Come preannunciato nella discussione relativa a pseudonimi e nomi d'arte, ne apro un'apposita riguardo alle presentazioni, affinché ciascuno possa esprimere il proprio parere.
Quesito primario: servono o non servono a vendere più libri e a far conoscere l'autore e la sua opera?
Parto con la mia personale e lapalissiana risposta: servono, e anche molto, se sono bene organizzate e gestite.
A volte servono, a dire il vero, anche quando sono organizzate e gestite male, ma per altri fattori che sarebbe lungo sviscerare in questa sede.
Per non parlare in astratto, riporto il caso della mia ultima presentazione pre-covid, nel dicembre 2019, organizzata in una galleria d'arte, luogo di solito non proprio adattissimo a eventi del genere, e non eccessivamente capiente.
Passa parola sui social, qualche messaggio via whatsapp e puntuali all'appuntamento - anche molto in anticipo, direi - si presenta una cinquantina di persone. Saluti di rito a coloro che conosco - meno di un quarto dei presenti tra amici e conoscenti (niente parenti) - e saluto più veloce per tutti gli altri.
Inizio proiezione slides alle ore 21,15, dopo il classico quarto d'ora accademico per sistemare al meglio il proiettore, e termine alle ore 22,00, perché cerco di andare il più veloce possibile: niente sbadigli, comqunque, nonostante si tratti di un venerdì sera dopo una settimana di lavoro, né fughe impreviste.
Finite le slides, risaluto tutti con l'intenzione di mandarli a casa: se vogliono prendere il libro - chi già non ce l'ha, ovvio - bene, altrimenti bene lo stesso.
Niente da fare, non mi lasciano andare. Nonostante non abbia sollecitato alcuna domanda, le domande arrivano a raffica, una dopo l'altra.

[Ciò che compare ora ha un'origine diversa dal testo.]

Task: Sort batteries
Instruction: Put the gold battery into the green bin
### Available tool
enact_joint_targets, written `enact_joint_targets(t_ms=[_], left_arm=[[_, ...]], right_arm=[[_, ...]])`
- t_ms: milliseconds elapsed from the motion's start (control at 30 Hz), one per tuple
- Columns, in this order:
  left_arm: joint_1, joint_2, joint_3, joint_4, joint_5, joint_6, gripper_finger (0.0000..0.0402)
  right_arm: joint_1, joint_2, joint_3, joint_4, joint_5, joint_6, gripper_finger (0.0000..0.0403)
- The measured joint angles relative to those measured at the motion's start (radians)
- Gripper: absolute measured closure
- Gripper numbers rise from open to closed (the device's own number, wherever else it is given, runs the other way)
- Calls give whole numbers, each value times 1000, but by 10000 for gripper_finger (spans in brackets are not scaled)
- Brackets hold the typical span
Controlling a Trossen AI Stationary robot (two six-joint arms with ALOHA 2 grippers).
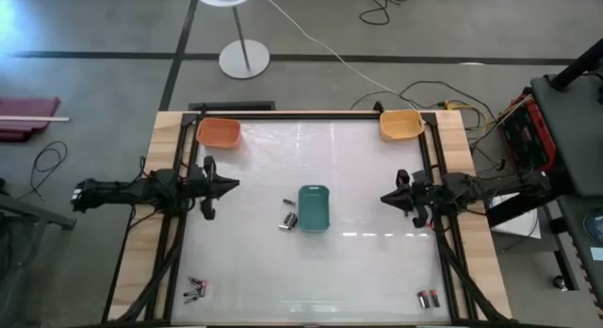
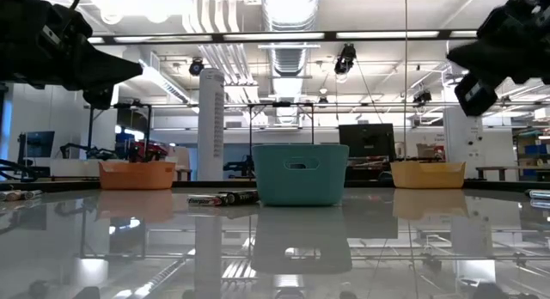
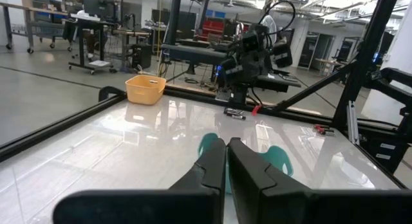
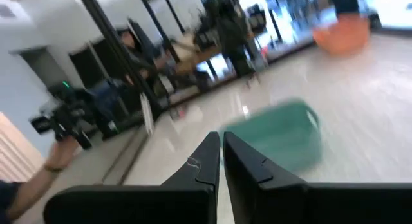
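Batteries [image 1: 288, 220] at frame centre, beside the teal bin [image 1: 314, 207], should be approached slowly; left claw [image 1: 229, 185] and right claw [image 1: 387, 198] are seen narrow, empty.

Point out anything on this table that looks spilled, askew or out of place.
Nothing looks damaged. The batteries are simply unsorted: loose clusters lie beside the teal bin at, near the front left corner and the front right corner. The orange bin and yellow bin sit upright at the back corners.
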Motion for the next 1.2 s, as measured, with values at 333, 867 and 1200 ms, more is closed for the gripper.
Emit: enact_joint_targets(t_ms=[333, 867, 1200], left_arm=[[1, 0, 0, 90, -11, 86, 402], [0, 225, 0, 282, 60, -29, 379], [-6, 659, 0, 514, 60, -83, 276]], right_arm=[[67, 428, 0, 514, 89, -95, 390], [69, 1050, 403, 662, 170, -340, 390], [76, 1068, 577, 390, 170, -422, 373]])
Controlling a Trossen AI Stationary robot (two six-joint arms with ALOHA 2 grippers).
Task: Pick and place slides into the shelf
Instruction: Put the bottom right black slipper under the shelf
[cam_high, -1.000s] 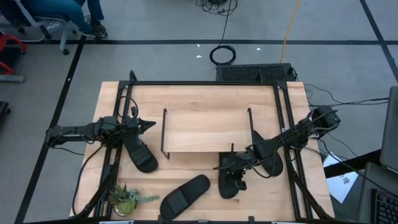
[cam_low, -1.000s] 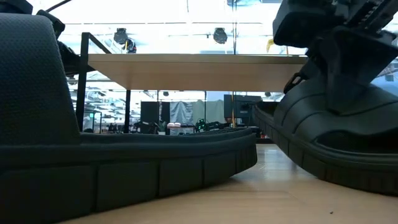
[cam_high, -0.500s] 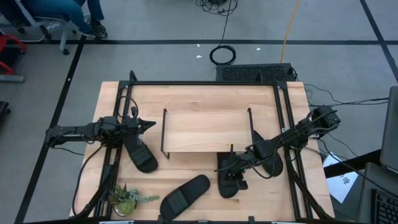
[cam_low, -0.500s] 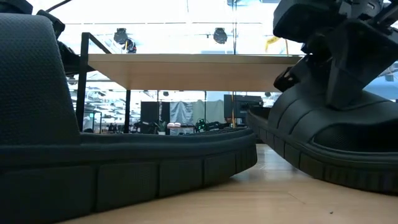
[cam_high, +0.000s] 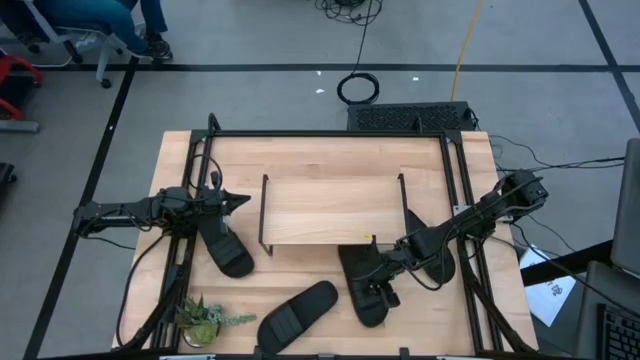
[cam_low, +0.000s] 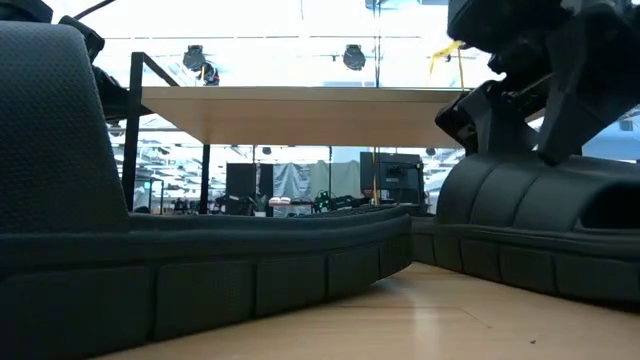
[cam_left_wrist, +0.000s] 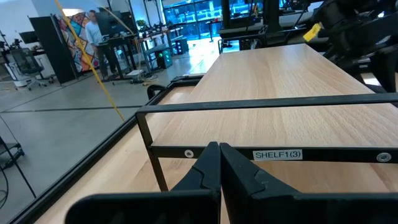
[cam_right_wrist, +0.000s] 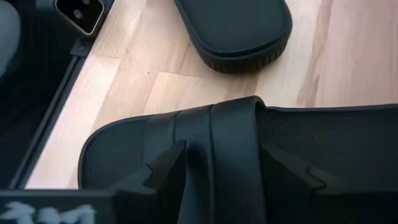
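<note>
Swung round toward the shelf (cam_high: 332, 208) since a second ago, the slide (cam_high: 362, 283) is grasped by the right end effector (cam_high: 381, 277); left end effector (cam_high: 222, 203) clenched; shelf top bare

Right gripper (cam_high: 378, 283) shifted slightly toward upper left of the high view since 1.0 s ago, carrying the gripped slide (cam_high: 362, 282) along. Slide rotated: far end now swung up-left, reaching just under the lower right edge of the shelf (cam_high: 330, 208); near end now lower right of center, farther down the frame than before. In the low view, same slide (cam_low: 540, 240) gone from tilted, toe raised off the bench (cam_low: 400, 325), to lying level and lower at right of frame, front edge now closer to the big foreground slide (cam_low: 200, 270). Fingers (cam_right_wrist: 165, 171) clamped over the strap throughout.
</note>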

C'è chi ne fa addirittura tre e vorrebbe farne una quarta, ma gli altri reclamano per il proprio turno e lo zittiscono.
Finisco alle 23.00. Nessuno ha sbadigliato, nessuno se n'é andato, neanche questa volta e, prima di uscire, in molti mi rimproverano: "Perché non hai parlato più a lungo?". "A me pareva anche troppo", rispondo.
Comincia il rituale del firma copie e, tra un saluto e un supplemento di spiegazione individuale, arriva mezzanotte.
Quando gli ultimi ospiti se ne vanno, rimane lo staff della CE e la titolare della galleria. Cominciamo a così smontare il proiettore e a ritirare il materiale, e ci accorgiamo che ci siamo perfino scordati di offrire il prosecco che avevamo messo in fresco.
Poco male, ce lo beviamo noi. Non tutto, però, perché poi dobbiamo guidare fino a casa.